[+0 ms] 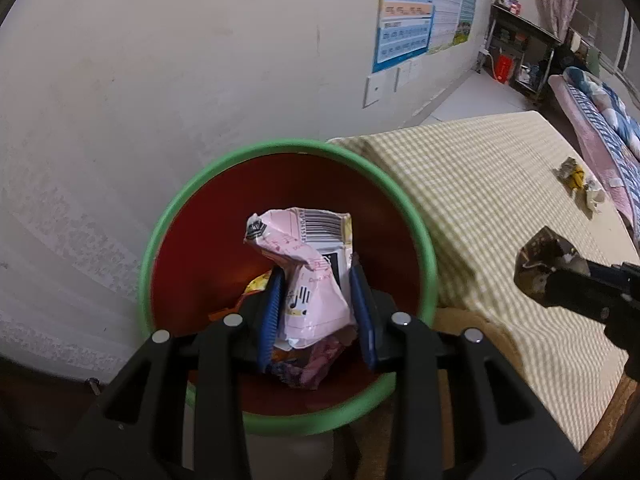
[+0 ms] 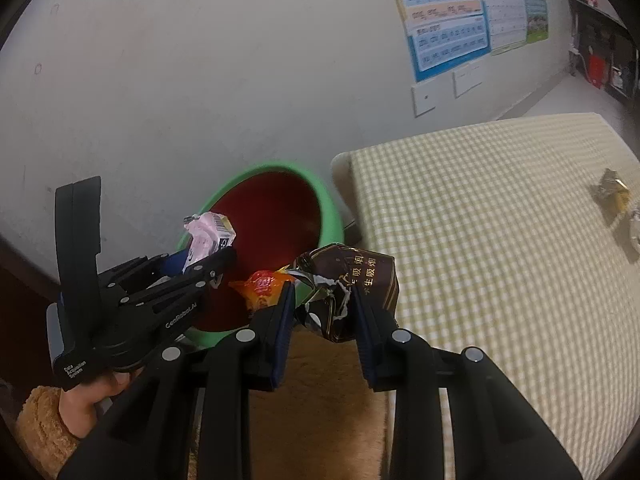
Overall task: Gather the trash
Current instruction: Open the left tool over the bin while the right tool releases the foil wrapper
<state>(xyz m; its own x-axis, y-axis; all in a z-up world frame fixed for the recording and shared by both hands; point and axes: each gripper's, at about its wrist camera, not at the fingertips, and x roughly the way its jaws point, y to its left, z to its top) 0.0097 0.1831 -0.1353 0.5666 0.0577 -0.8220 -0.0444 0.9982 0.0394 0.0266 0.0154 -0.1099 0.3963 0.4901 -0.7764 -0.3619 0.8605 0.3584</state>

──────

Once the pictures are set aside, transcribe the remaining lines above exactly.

● RESULT BELOW:
[+0 ms] 
[+0 ms] 
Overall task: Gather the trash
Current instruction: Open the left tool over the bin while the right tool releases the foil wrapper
<state>(xyz m; its own x-axis, y-axis; all in a z-up world frame fixed for the recording and shared by both hands; point and axes: each gripper's, at about its wrist camera, not at the fingertips, and x roughly the way its jaws point, y to its left, z to its top) 0.0097 0.1831 -0.1353 0.5666 0.0577 -0.8220 -0.0444 0.9982 0.0394 0.0266 0.0154 -0.1099 0.3963 0.4901 -0.7764 -0.3619 0.8605 0.3584</state>

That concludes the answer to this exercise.